L’action la plus urgente est à effectuer par le ministère de la Santé pour la reconnaissance de l’autisme et de ses besoins spécifiques. L’autisme doit être reconnu avant tout en tant que véritable problème de santé publique et doit permettre la prise en charge des besoins en matière de soins et d’éducation, particulièrement les prises en charge psycho-éducatives pour qu’ils soient remboursés par la Sécurité sociale et par les Mutuelles au Maroc. Il faut rappeler qu’actuellement les enfants autistes n’accèdent à aucune aide de ces organismes. Le ministère doit, également, diligenter une étude épidémiologique sur l’autisme et orienter la politique de santé publique selon les résultats de cette étude.

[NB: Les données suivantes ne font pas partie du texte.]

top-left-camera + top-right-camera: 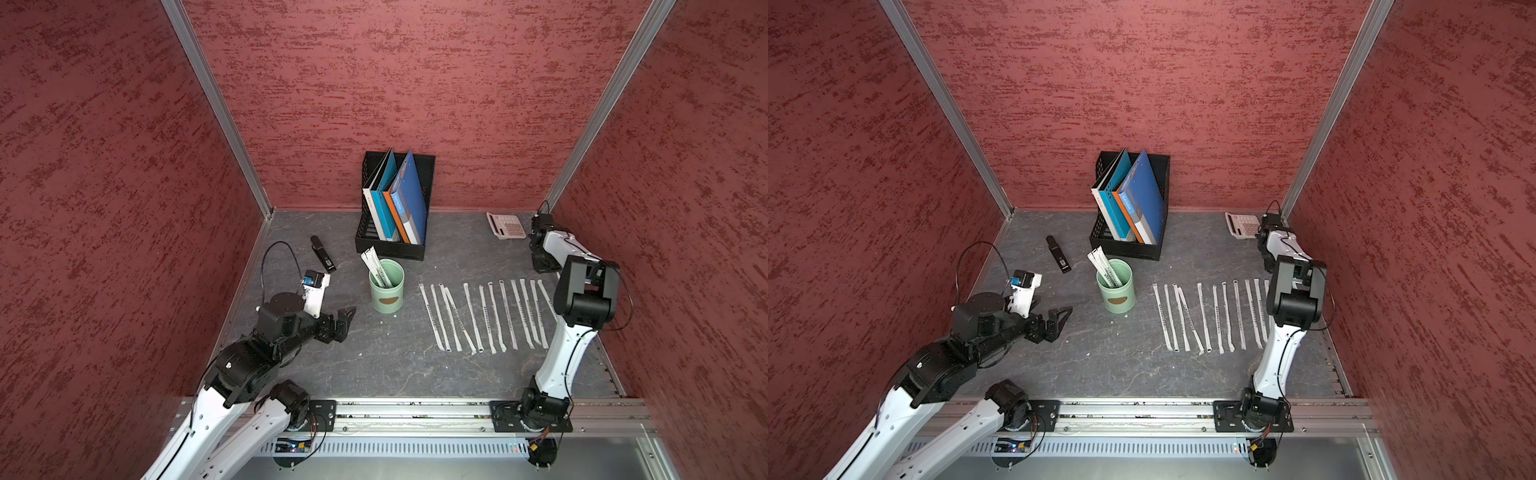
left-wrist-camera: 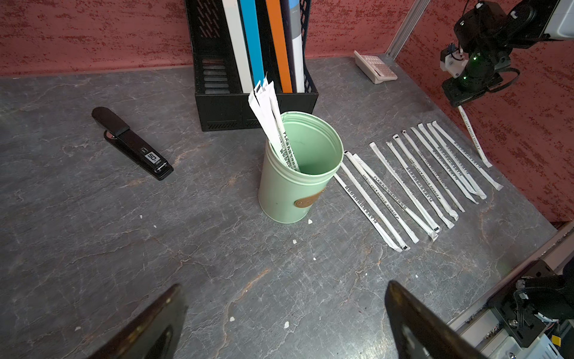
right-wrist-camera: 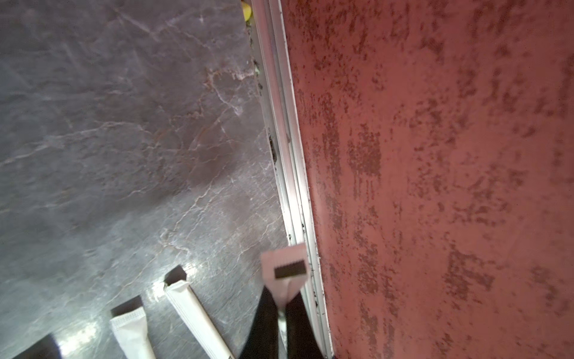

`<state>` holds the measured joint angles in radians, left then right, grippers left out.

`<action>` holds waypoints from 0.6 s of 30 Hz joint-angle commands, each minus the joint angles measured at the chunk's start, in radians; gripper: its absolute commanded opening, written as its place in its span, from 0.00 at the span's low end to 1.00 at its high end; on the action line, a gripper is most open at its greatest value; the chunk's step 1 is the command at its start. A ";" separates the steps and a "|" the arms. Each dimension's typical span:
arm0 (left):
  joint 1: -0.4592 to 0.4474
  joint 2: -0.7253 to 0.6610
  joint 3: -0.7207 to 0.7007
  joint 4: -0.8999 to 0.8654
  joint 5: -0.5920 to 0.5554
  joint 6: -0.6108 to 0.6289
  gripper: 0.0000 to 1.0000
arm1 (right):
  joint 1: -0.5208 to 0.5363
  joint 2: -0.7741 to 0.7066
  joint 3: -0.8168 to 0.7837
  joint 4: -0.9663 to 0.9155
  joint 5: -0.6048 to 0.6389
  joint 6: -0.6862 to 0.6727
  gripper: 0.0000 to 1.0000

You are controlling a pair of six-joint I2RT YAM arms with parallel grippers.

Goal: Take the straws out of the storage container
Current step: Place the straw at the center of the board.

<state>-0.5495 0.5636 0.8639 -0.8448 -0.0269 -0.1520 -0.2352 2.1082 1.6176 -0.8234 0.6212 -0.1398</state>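
Observation:
The storage container, a mint-green cup [image 1: 387, 296] [image 2: 284, 192], stands upright mid-table with a small bundle of wrapped straws [image 1: 375, 266] [image 2: 269, 121] leaning out of it. Several more straws [image 1: 484, 316] [image 2: 416, 180] lie side by side to the cup's right. My left gripper [image 1: 344, 322] [image 2: 284, 284] is open and empty, low over the table just left of the cup. My right gripper [image 3: 281, 303] [image 2: 462, 102] is shut on one straw [image 3: 285, 264] [image 2: 473, 136] at the row's right end. That straw hangs down, its lower tip at the table by the red wall.
A black file rack [image 1: 390, 245] with folders stands behind the cup. A black stapler [image 1: 323, 253] lies to the cup's left and a calculator [image 1: 506, 225] sits at the back right. The red side wall [image 3: 435, 186] is close beside my right gripper.

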 commanded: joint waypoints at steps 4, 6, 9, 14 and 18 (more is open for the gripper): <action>0.006 -0.011 -0.011 0.024 0.005 0.008 1.00 | -0.017 0.057 0.061 -0.108 -0.085 0.104 0.02; 0.006 -0.011 -0.009 0.026 0.006 0.008 1.00 | -0.020 0.069 0.077 -0.129 -0.101 0.119 0.02; 0.007 -0.011 -0.009 0.026 0.008 0.008 0.99 | -0.022 0.092 0.106 -0.161 -0.117 0.140 0.02; 0.008 -0.007 -0.010 0.024 0.006 0.007 1.00 | -0.029 0.119 0.142 -0.182 -0.129 0.153 0.03; 0.010 -0.005 -0.011 0.024 0.005 0.008 0.99 | -0.041 0.144 0.162 -0.201 -0.125 0.146 0.03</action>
<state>-0.5476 0.5629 0.8639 -0.8448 -0.0265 -0.1520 -0.2600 2.2292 1.7588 -0.9943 0.5171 -0.0170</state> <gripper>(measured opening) 0.995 0.048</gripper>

Il est essentiel que les dirigeants, les professionnels et les familles prennent en considération que l’autisme est un trouble qui est hétérogène et qui diffère d’un enfant à l’autre. Raison pour laquelle il est nécessaire de mettre en place des dispositifs structurés pour un processus d’intervention régulier, adapté, et individualisé sur le plan psycho-éducatif qui permettrait de délivrer à l’enfant les outils et les apprentissages nécessaires afin de communiquer avec son environnement familial et social. À ce titre, les exemples d’unités au sein de classes spécialisées intégrées dans une école ordinaire sont la meilleure alternative pour pouvoir répondre aux besoins de l’enfant et au besoin de son intégration dans l’école. Les équipes intervenantes au sein de ces unités doivent recevoir des formations et des supervisions tout au long de leur intervention auprès des enfants. La compréhension du besoin des professionnels est une priorité afin de les aider à répondre à toute situation nouvelle à gérer avec l’enfant autiste. À chaque fois qu’une intervention est bien appliquée auprès d’un enfant, l’enfant progresse, et le professionnel devient limité dans ses compétences, il a donc besoin d’un niveau supérieur pour le guider vers la suite des programmes. Pour ce faire, le ministère de l’Éducation nationale doit faciliter le processus en donnant des espaces au sein des écoles pour la création de ces unités d’intervention spécialisées à petit effectif et la formation de ses enseignants. Le ministère de la Solidarité doit contribuer à la mise en place et au financement de ces unités.

Enfin, le gouvernement devrait rapidement agir pour la mise en place d’une véritable stratégie nationale de prise en charge de l’autisme.